The Department of Health, which foots the historical negligence bill, said the plan would "help to reduce traumatic and costly safety failings in the NHS".
'Excessive legal costs'
Legal costs made up more than a third of the overall NHS negligence bill in the past five years.
The Department of Health has set out plans to cap the fees that lawyers can recoup from the taxpayer when they win negligence cases for their clients.
A spokesman said: "We're ensuring taxpayers' money is spent effectively by taking action against law firms creaming off excessive legal costs that dwarf the damages recovered – but we're also clear we want to ensure patients continue to access justice at a reasonable cost."
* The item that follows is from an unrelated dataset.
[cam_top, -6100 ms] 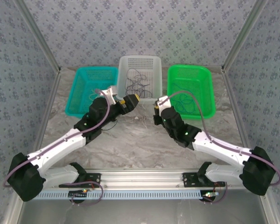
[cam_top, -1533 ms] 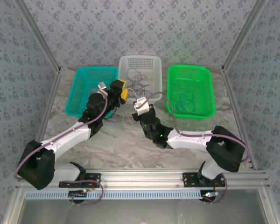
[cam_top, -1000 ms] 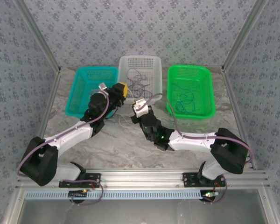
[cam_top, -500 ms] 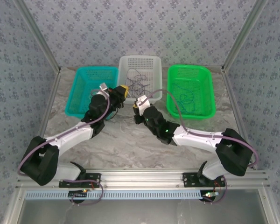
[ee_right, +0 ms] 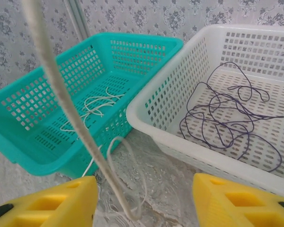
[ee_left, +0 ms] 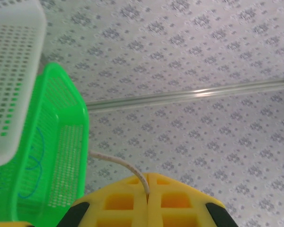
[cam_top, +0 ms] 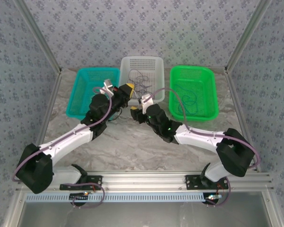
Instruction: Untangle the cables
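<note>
Left tool [ee_left: 147, 201] pinched white cable [ee_left: 117, 162], far end hidden; right tool [ee_right: 142, 198] spread; marbled tabletop [cam_top: 132, 142], patterned walls [cam_top: 132, 28].

No legible writing in any view.
The teal basket [cam_top: 97, 70], white basket [cam_top: 142, 58] and green basket [cam_top: 191, 67] are unmarked, the walls [cam_top: 142, 28] bear a floral print, and the small board [cam_top: 83, 196] at lower left is too small to read.

Cables [ee_right: 218, 119] in middle basket [cam_top: 142, 63], between left basket [cam_top: 76, 98], right basket [cam_top: 211, 90].
</note>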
But Mr Walsh said this plan "risks denying access to justice and the opportunity for the NHS to learn much-needed lessons".
The hospital trust responsible for the biggest historical negligence bill, at £8.4 million over the past five years, was Bradford Teaching Hospitals NHS Foundation Trust. The trust declined to comment.
The trust with the second-largest bill, Doncaster and Bassetlaw Hospitals NHS Foundation Trust, said its historical negligence costs had dropped by nearly half since 2013/14, reflecting its "improvement journey".
Third-place University Hospitals Bristol NHS Foundation Trust said its historical negligence bill related to 12 cases dating back to before 1995.
A spokesman said: "Nine of those relate to children who underwent heart surgery at the Bristol Royal Infirmary in the 1990s, prior to the public inquiry, which resulted in wide-scale changes in clinical governance across the NHS."
In general, trusts which run larger hospitals would be expected to have larger historical negligence bills.
Across the UK
Payouts for historical negligence cases in Northern Ireland nearly trebled last year, to £4.1m.
A spokesman for Northern Ireland's Department of Health said most of this cost related to just two cases.
Historical cases – defined as those before 1993 in Northern Ireland – accounted for 15% of its entire litigation bill over the past three years, a much higher proportion than in England.
The NHS in Scotland has no separate scheme for historical negligence cases, but around £4.5m was paid out last year for mistakes made before 1998.
However, the proportion of claims arising from mistakes in maternity wards has halved in the past decade.
The Scottish Government said its NHS had a commitment to "learning lessons when something goes wrong".
In Wales, health trusts paid more than £160,000 last year for medical mistakes made more than 20 years ago, although not all trusts responded to requests for information.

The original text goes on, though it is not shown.